»»

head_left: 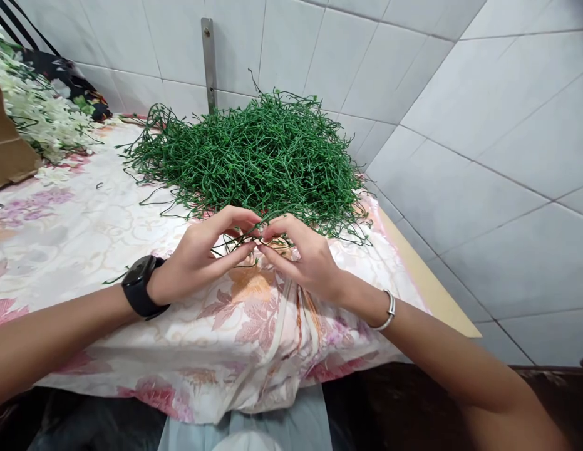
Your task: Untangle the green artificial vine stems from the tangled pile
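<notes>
A large tangled heap of thin green artificial stems [263,150] lies on the flowered tablecloth in front of me. At the heap's near edge my left hand [216,241], below a black wristwatch, pinches thin green stems between thumb and fingers. Fingertip to fingertip with it, my right hand [306,254] is also closed in a pinch on green stems. How many strands each hand grips is hard to see, since the fingertips cover them. A few dark stem ends stick out below the left fingers.
White artificial flowers [51,116] and a brown cardboard piece [12,141] are at the left. The flowered tablecloth [79,232] hangs over the front edge. White tiled walls [479,156] stand behind and right, with a metal strip [208,62] upright at the back.
</notes>
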A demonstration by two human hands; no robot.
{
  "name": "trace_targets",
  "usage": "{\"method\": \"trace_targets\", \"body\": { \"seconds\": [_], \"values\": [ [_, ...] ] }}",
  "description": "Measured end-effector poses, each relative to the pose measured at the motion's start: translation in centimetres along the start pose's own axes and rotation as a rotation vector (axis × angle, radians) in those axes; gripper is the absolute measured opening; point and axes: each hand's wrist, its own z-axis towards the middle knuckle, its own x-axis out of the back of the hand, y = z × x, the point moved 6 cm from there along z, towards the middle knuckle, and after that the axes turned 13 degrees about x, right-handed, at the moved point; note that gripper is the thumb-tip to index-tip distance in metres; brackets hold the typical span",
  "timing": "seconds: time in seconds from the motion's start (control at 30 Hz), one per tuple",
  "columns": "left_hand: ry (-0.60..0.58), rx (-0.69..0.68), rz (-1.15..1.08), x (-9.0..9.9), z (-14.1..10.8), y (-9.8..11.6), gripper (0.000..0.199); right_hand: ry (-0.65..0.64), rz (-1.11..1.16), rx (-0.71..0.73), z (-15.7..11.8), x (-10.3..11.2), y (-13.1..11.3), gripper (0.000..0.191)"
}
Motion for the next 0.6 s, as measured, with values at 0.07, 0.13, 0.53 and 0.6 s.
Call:
{"method": "trace_targets", "body": {
  "seconds": [0.07, 0.13, 0.53, 0.6],
  "values": [
    [-0.004, -0.018, 0.023, -0.1, 0.0, 0.1, 0.029, 0.001, -0.012, -0.005, -0.1, -0.2, 0.1, 0.015],
    [0.008, -0.042, 0.074, -0.1, -0.1, 0.2, 0.028, -0.012, -0.028, 0.006, -0.1, -0.2, 0.1, 0.016],
    [-0.135, -0.125, 0.25, -1.5, -0.4, 0.6, 0.021, -0.265, -0.055, 0.04, -0.1, -1.0, -0.2, 0.014],
    [-0.214, -0.091, 0.213, -1.7, -0.5, 0.6, 0.015, -0.281, 0.006, 0.026, 0.1, -1.2, -0.6, 0.01]
  ]
}}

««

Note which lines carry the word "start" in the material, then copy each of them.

→ Response to this exercise:
  "description": "Measured end-effector poses, each relative to the pose measured at the motion's start: translation in centimetres along the start pose's own axes and rotation as a rotation vector (axis × angle, radians) in those axes; gripper is the absolute measured opening; point and axes: each hand's wrist, its own z-axis towards the middle knuckle, its own x-axis out of the back of the hand, y = z × x, the point moved 6 cm from there along z, towards the middle knuckle, and after that the axes turned 13 degrees about x, right-handed, at the moved point; note that gripper is the thumb-tip to index-tip distance in metres; brackets hold the typical span",
  "timing": "seconds: time in seconds from the motion's start (control at 30 Hz), one per tuple",

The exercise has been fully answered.